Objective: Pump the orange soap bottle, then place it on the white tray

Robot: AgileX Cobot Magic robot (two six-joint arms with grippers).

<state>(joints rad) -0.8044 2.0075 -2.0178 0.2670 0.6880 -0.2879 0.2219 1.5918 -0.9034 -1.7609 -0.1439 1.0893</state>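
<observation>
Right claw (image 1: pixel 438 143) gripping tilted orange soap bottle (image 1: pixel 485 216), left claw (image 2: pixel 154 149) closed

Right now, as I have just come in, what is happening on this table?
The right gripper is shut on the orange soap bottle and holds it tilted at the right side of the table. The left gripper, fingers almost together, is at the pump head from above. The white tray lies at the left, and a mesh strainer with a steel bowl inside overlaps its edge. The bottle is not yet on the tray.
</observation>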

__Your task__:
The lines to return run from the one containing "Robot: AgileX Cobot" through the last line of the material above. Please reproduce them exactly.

__Result of the exercise__:
Robot: AgileX Cobot Magic robot (two six-joint arms with grippers).

<state>(joints rad) -0.8044 2.0075 -2.0178 0.2670 0.6880 -0.2879 0.2219 1.5918 -0.9034 -1.7609 -0.1439 1.0893</state>
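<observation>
Right claw (image 1: pixel 438 143) gripping tilted orange soap bottle (image 1: pixel 485 216), left claw (image 2: pixel 154 149) closed

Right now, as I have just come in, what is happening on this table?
The right gripper is shut on the orange soap bottle and holds it tilted at the right side of the table. The left gripper, fingers almost together, is at the pump head from above. The white tray lies at the left, and a mesh strainer with a steel bowl inside overlaps its edge. The bottle is not yet on the tray.
</observation>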

This exercise requires no additional answer.